• About this task: Copying exactly, give the lines in the material below from the one with "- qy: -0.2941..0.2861" to the one with "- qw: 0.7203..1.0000", ends included, and nothing besides.
:: Given material ::
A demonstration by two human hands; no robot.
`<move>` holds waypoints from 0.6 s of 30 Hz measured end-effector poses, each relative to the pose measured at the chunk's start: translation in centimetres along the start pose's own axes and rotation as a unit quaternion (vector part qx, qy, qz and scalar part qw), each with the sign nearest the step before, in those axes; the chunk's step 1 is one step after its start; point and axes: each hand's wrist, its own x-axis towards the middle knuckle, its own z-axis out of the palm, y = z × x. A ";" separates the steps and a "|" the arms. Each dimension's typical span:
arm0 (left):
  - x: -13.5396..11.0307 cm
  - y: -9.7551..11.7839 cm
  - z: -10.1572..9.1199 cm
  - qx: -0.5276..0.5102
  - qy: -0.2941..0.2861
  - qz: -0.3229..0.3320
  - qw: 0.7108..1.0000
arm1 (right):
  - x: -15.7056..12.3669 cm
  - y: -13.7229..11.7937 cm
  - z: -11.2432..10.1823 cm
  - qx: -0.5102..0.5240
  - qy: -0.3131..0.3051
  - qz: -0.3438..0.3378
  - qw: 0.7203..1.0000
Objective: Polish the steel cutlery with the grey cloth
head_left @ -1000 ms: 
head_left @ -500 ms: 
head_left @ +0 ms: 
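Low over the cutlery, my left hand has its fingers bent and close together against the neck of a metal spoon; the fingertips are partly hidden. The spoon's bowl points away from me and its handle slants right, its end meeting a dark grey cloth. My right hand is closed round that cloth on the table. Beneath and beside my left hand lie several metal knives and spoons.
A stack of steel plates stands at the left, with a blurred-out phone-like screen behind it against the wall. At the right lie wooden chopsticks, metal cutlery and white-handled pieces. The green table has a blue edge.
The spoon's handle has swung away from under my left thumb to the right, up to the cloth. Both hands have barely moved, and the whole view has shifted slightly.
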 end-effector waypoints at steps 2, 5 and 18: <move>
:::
• Solution to this task:
  - qy: -0.2941..0.2861
  - qz: -0.3229..0.3320
  - qw: 0.7108..1.0000
arm1 (right):
  - x: -15.7056..12.3669 cm
  - y: -13.7229..11.7937 cm
  - z: -11.2432..10.1823 cm
  - qx: -0.5102..0.5240
  - qy: -0.3131..0.3051
  - qz: -0.3438..0.3378
  - qw: 0.7203..1.0000

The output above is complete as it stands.